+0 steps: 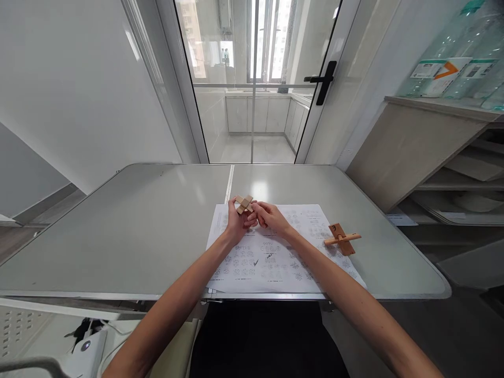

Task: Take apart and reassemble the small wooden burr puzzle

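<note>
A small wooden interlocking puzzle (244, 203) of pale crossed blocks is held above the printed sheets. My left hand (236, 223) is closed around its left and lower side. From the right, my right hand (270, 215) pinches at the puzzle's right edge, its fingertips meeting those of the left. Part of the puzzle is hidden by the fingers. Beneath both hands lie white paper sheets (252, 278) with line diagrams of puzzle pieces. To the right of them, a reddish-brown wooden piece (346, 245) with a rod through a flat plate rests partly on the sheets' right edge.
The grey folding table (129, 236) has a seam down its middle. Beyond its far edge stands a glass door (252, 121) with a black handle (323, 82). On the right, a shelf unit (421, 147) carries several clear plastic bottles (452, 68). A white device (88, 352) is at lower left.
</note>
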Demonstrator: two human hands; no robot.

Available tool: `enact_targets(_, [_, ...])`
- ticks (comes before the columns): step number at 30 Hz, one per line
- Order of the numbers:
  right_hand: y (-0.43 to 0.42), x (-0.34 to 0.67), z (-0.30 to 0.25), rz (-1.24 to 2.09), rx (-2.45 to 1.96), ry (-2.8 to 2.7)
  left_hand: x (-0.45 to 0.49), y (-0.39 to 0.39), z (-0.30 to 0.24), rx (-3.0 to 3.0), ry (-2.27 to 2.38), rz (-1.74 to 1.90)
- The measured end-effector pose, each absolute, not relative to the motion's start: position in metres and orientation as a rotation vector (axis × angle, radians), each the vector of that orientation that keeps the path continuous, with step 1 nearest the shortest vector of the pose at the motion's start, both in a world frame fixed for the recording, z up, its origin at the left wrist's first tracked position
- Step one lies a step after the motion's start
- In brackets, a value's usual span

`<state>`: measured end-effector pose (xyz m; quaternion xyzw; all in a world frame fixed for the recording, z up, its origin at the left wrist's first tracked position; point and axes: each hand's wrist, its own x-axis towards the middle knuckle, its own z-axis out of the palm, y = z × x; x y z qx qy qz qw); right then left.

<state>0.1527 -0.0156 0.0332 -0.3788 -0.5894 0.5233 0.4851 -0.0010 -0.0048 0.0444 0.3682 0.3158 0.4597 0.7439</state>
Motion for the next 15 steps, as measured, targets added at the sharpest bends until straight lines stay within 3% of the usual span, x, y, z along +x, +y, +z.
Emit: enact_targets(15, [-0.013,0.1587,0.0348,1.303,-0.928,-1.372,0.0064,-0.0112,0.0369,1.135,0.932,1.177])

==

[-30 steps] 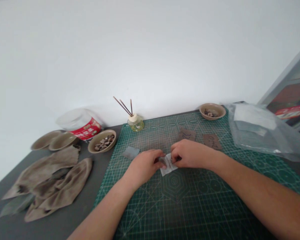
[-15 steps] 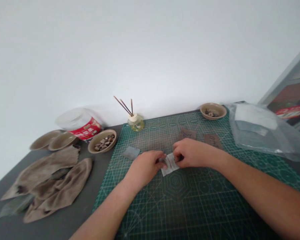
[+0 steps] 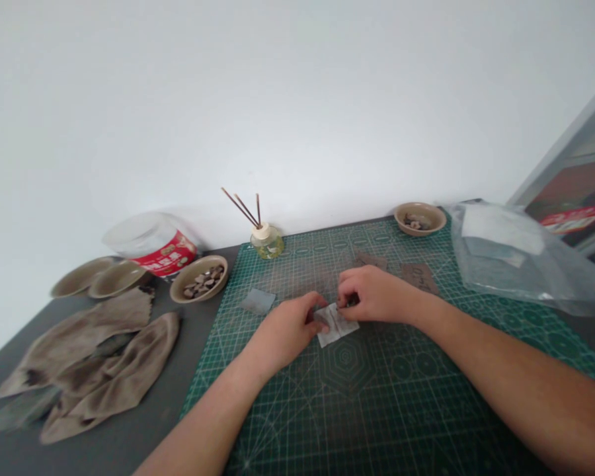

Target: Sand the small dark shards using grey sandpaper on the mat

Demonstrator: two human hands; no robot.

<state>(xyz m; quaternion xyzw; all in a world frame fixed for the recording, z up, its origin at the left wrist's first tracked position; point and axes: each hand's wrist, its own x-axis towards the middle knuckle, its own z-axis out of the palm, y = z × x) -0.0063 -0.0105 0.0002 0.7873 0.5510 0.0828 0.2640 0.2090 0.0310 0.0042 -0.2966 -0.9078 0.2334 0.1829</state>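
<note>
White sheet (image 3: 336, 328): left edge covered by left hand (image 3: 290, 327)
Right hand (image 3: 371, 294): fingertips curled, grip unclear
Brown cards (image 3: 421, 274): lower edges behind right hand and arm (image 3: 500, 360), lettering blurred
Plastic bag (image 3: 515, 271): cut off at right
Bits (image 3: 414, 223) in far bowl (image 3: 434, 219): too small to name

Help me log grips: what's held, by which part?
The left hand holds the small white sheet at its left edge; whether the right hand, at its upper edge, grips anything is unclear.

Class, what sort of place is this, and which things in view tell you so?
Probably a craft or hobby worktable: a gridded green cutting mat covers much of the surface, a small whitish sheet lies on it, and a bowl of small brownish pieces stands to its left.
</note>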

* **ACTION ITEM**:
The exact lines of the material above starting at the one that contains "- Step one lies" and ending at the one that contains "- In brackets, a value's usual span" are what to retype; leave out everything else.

* **RESULT OF THIS EXERCISE**:
- Step one lies a step after the motion's start
- In brackets, a value's usual span

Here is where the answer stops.